Tıpkı bugün “parayı veren
Ahmet’i alır”ı, 8 sütuna “vay
şerefsiz”, “ayıp ettin gözüm”lü
yalanlarla, rüsvayla hayatını
çaldıklarından biri olan
Ahmet KAYA’ya yaptıkları linçten
“ o günkü konjonktürde Kürt demek….”, “zamanın ruhu öyleydi ” pespayeliğiyle sıyrılmaya
çalışanlara diyecek sözün bulanamaması gibi.
Amma velakin sığınakları “zaman”; M.Ö., M.S., yüzyıllar değil de 14 yıl öncesi 1999’dur.
Haydi o zaman öyleydi diyelim ya sonraki
zaman, zamanlar; linçe katılanların kaçı
linçe neden saydıkları Kürt sorununun çözümüne
katkı sunacak ufacıcık bir çaba göstermiştir.
Linçledikleri KAYA’ya karşı Paryayı galeyana getirecek manşetleri
atan, yazılar yazan, konuşan bir
ayakları Avrupa’da olan Türkiye Cumhuriyetinin aydını, sanatçısı, yazarı,
çizeri, medyası, askeri, .., ..,
Sorbonne Üniversty’de doktorasını yapmışlarının o günkü
ölümcül Showları, ortaçağda yaşasalardı
engizisyonu kurduracak kafa yapılarıyla Voltaire’i bile yargılayacaklarının da
göstergesidir.
Oysa bir kişiyi aydın,
özgürlükçü, ilham verici yapan; yaşadığı zamanın köhnemiş değerlerine
uygun düşünmek, davranmak, yazmak yerine toplumu devşirecek devrimci
zihniyetinin farkındalığını “ Fikirlerinizden nefret ediyorum.

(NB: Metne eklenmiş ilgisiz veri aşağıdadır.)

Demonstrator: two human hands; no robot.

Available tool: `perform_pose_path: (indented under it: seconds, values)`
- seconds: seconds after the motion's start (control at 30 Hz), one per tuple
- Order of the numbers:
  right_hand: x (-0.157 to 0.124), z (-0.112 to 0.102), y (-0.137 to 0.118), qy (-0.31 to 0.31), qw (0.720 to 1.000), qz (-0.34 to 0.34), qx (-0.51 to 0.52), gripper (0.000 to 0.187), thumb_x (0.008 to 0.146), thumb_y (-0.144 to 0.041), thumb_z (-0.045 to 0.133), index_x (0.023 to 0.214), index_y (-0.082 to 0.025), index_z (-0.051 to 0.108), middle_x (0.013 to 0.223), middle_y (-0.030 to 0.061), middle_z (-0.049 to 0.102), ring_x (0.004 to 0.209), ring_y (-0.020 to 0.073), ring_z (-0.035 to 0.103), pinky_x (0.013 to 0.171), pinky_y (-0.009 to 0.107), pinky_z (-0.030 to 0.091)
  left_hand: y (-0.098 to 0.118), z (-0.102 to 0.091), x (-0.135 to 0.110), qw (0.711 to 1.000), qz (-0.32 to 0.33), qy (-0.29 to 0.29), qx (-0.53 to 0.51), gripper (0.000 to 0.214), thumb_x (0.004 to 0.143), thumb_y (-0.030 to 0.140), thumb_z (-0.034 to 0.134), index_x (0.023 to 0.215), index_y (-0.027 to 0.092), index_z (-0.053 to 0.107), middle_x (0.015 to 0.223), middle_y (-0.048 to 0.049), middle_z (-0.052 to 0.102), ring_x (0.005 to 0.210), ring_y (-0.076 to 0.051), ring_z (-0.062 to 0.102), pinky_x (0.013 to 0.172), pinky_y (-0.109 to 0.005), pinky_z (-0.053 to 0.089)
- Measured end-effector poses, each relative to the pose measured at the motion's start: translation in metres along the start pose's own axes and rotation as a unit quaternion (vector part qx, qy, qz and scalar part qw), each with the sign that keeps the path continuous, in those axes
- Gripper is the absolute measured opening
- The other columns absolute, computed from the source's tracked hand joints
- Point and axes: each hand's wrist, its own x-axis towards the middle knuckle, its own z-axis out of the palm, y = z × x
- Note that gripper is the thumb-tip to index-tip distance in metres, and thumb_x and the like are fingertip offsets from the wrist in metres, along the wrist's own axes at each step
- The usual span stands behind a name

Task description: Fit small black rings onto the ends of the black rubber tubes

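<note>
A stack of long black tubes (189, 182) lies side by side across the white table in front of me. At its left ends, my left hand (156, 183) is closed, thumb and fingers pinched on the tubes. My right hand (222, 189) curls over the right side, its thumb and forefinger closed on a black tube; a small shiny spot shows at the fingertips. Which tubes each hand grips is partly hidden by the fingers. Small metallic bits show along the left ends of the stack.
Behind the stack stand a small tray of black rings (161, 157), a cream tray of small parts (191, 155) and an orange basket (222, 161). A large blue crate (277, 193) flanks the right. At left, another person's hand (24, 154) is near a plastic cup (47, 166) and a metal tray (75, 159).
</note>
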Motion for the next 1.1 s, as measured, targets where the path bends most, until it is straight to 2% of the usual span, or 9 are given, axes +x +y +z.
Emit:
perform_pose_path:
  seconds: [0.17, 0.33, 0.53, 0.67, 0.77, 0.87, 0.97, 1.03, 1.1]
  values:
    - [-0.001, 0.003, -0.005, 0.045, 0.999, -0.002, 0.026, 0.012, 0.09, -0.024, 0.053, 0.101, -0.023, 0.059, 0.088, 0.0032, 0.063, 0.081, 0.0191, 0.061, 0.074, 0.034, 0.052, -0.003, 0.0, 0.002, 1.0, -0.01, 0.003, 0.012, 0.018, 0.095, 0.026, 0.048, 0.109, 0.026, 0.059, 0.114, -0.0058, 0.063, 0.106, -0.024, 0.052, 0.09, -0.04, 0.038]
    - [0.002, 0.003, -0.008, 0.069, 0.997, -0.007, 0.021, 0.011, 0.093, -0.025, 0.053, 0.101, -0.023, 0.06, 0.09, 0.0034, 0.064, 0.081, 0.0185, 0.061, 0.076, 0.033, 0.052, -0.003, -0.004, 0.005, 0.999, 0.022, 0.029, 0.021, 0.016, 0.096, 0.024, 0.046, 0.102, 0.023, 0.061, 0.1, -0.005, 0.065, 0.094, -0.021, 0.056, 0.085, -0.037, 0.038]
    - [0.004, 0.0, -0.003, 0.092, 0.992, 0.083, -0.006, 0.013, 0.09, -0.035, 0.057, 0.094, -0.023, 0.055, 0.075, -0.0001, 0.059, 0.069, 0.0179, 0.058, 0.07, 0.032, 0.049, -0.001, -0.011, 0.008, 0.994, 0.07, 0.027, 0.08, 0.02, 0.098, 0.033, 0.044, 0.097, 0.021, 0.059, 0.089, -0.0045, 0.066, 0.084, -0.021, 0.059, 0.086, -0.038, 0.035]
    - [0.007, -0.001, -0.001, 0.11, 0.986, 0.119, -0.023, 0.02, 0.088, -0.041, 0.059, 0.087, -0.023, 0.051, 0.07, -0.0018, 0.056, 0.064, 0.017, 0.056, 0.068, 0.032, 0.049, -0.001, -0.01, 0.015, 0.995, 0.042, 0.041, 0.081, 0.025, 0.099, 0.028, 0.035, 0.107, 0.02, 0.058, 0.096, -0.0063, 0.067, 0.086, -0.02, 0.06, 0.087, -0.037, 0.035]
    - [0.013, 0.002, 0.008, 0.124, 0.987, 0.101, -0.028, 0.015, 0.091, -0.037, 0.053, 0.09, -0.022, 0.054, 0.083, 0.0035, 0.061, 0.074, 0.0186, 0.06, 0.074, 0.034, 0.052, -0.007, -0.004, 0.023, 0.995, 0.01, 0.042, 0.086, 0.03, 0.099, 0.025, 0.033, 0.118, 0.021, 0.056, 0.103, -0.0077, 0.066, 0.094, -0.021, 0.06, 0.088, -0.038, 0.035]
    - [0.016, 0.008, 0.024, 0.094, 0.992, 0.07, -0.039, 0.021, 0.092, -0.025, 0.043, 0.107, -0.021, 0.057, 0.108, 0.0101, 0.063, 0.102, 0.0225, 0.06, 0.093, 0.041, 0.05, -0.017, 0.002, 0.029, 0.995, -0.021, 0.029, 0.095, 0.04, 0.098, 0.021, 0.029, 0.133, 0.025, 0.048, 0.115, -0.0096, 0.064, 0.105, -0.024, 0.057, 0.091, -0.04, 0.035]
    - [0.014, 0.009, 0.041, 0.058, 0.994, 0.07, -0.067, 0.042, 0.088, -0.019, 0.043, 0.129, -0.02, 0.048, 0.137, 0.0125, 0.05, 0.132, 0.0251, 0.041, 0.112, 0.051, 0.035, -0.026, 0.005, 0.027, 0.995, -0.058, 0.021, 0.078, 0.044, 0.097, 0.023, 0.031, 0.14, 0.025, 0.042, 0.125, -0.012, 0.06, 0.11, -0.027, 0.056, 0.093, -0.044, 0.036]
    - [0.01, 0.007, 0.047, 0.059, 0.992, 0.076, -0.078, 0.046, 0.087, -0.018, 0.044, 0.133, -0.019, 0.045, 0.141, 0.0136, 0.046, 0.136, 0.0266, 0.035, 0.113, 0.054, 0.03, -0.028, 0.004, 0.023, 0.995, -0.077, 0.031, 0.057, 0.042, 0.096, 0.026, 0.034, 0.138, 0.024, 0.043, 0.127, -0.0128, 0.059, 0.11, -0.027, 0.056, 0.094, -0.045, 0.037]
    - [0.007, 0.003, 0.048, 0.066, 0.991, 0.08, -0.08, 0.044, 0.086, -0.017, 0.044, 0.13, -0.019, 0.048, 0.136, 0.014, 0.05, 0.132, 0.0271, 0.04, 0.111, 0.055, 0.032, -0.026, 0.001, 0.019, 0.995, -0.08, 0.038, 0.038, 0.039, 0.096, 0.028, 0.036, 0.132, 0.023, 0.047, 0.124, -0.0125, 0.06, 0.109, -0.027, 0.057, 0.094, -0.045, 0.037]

Ama onları
savunabilmeniz için hayatımı feda etmeye hazırım”la perçinlemesi olduğundandır,
Voltaire’in ta 1700 lerde evrensel bir aydın kabullenilmesi.
Böyle bir gece olmaz ya demokrasinin kökleştiği bir ülkede
yaşansaydı; belki tarih dersinde ibreti alem için “bir linç; kolektif nasıl
yapılır” görüntüler eşliğinde anlatılacak,
toplum da nefret suçundan, ırkçılıktan ceza alacak o meşhum gecenin
faillerini dışlayıp; şarkılarını dinlemeyecek, yazılarını okumayacaktı.
Memleketeyse
katliamların, linçlerin hâlâ bu kadar rahat, bu kadar
arlanmazlıkla savunulmasının kimseleri niye afallatmadığına gelince; devletin
bekası için çalıştıklarını ileri sürerek
en ufak bir tepkiyle karşılaşmayacakları
ortam yanında makam, mevki, para pul, itibar sağlanan devletin tetikçilerinin
sevildirildiği bilindiğindendir.
Ve herkeslerin susması
da tarihi Ağrı,
Dersim, Maraş benzeri
katliamlarla, cinayetlerle dolu bir
devletin halkı katilden yana olsun diye efendilerin
bir asırdır bünyelere aşıladığı katil
kutsatan zihniyetin miadının daha
dolmamasındandır. Ki o zihniyet sayesindedir; Osmanlı’da Padişahların
“tez kelesi vurula”lı öldürtmelerinin, 1909’da
Hasan Fehmi’yi katledenlerin, 1915 Ermeni kırımının müsebbibi onlarca
insanın; Şükrü Kaya, Abdülhalik
Renda, Dr. Rüştü Aras’ın, .., .., …,
bakanlıklarının, milletvekilliklerinin, Alevileri, Kürtleri, Rumları kıyan topal
Osmanların, general Alpdoğanların, 6-7 Eylül yağmacılarının, “MGK kararıyla” faili meçhul cinayetler işleten, işleyen
nice Evrenlerin, Çillerlerin, Ağarların, Ayhan Çarkınların,
darbe destekçisi gazetecilerin, aydınların makbullükleri.
O
sayededir 1994 yılı Şubat ayında Hazro İlçesinde görevli bir erin savcıya anlattığı”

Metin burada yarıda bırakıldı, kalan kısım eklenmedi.